Pope urges predator priests to turn themselves in

5 years ago

(Reuters) - Pope Francis on Friday urged predator priests who have sexually abused minors to turn themselves in, making one of his strongest comments ever on the crisis sweeping the Roman Catholic Church.

While it was not immediately clear if Francis was saying such priests should surrender to the Church judicial system, civil justice, or both, Vatican sources believed it was the first time the pope had made such a direct appeal.

“To those who abuse minors I would say this: convert and hand yourself over to human justice, and prepare for divine justice,” Francis said in his Christmas address to the Curia, the Vatican’s central administration.

He spoke two months before a summit on the sexual abuse crisis that will be attended by the heads of some 110 national Catholic bishops’ conferences and dozens of experts and leaders of religious orders in the Vatican.

Francis has previously used the Christmas address to denounce cases of corruption and mismanagement in the Curia. This time, he concentrated on the global sexual abuse crisis.

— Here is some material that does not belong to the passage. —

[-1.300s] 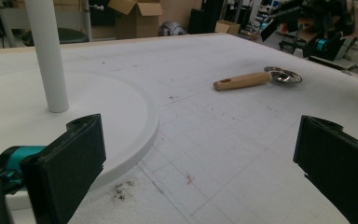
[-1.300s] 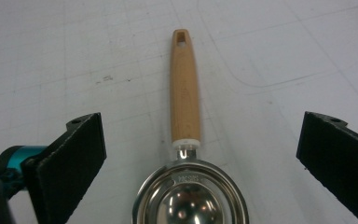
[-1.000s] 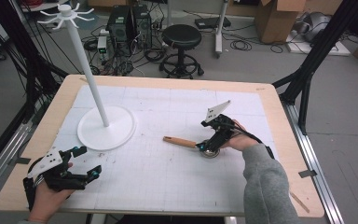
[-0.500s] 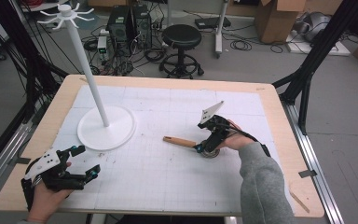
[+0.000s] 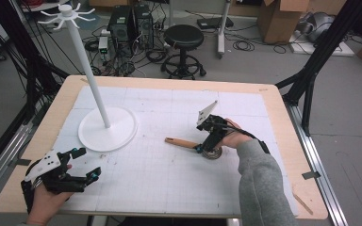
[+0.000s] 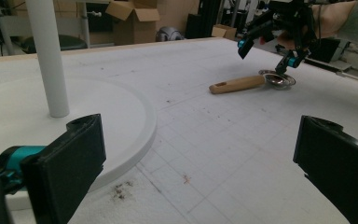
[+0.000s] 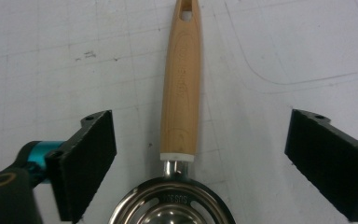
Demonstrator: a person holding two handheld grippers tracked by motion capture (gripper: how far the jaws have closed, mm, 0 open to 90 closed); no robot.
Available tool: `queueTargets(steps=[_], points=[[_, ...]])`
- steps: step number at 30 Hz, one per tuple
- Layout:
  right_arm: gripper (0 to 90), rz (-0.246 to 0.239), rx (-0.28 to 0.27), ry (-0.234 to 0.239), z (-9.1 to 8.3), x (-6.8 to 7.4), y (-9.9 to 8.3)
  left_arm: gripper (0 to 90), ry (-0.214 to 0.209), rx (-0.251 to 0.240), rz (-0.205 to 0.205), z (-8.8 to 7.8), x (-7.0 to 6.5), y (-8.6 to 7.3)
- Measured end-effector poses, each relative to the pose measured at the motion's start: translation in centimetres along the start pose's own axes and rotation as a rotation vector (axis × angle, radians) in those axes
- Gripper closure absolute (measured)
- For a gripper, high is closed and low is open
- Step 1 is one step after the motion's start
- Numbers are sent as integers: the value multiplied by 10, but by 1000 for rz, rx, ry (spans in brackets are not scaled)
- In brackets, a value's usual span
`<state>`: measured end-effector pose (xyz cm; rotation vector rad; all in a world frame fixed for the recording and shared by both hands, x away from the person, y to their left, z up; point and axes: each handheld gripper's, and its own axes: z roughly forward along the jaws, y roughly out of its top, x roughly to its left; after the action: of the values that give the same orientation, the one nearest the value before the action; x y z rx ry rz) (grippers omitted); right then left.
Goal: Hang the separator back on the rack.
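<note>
A utensil with a light wooden handle (image 5: 181,142) and a round metal head (image 5: 212,153) lies flat on the white table mat. My right gripper (image 5: 203,149) points down over it where handle meets head. In the right gripper view the handle (image 7: 182,93) runs up between the two black pads of the right gripper (image 7: 200,158). Its jaws have just been closing, and a clear gap remains on each side, so the gripper is open. My left gripper (image 5: 88,162) rests open and empty at the table's near left corner, and its own view shows its jaws wide apart (image 6: 200,172).
A white stand with a round base (image 5: 107,128), a tall pole (image 5: 89,70) and hooks at the top (image 5: 66,12) stands at the left. Beyond the table's far edge stand a black stool (image 5: 183,37), computer cases and cardboard boxes.
My right gripper has edged slightly left over the utensil. The left gripper, the utensil and the stand have kept still.
</note>
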<state>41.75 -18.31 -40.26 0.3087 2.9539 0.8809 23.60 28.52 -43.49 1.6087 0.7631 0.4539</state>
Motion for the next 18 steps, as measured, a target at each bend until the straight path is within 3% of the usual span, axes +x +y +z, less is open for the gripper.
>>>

“Let it be clear that, faced with these abominations, the Church will spare no effort to do all that is necessary to bring to justice whoever has committed such crimes. The Church will never seek to hush up or not take seriously any case,” he said.

When the pope has made similar promises of zero tolerance in the past, victim groups have scoffed, saying the Church has to come up with a clear policy to make bishops themselves accountable for the mishandling of abuse cases.

Anne Barrett Doyle, co-director of BishopAccountability.org, a group that tracks abuse cases worldwide, said the pope’s words on their own did nothing to protect children or deter abusers and the Church had to come up with real changes at the conference.

“Let’s hope that he’s working now on a host of concrete systemic reforms that he plans to present soon to a horrified and grieving people,” she said.

In his address, Francis acknowledged that the Church had made serious errors in handling the crisis in the past in the past.

Earlier this year, Francis himself first strongly defended a bishop in Chile who had been accused of covering up abuse, only later to launch an inquiry and accept the resignation of that bishop and other prelates there.

“It is undeniable that some in the past, out of irresponsibility, disbelief, lack of training, inexperience, or spiritual and human short-sightedness, treated many cases without the seriousness and promptness that was due,” he said, without referring to the Chilean cases.

“That must never happen again. This is the choice and the decision of the whole Church.”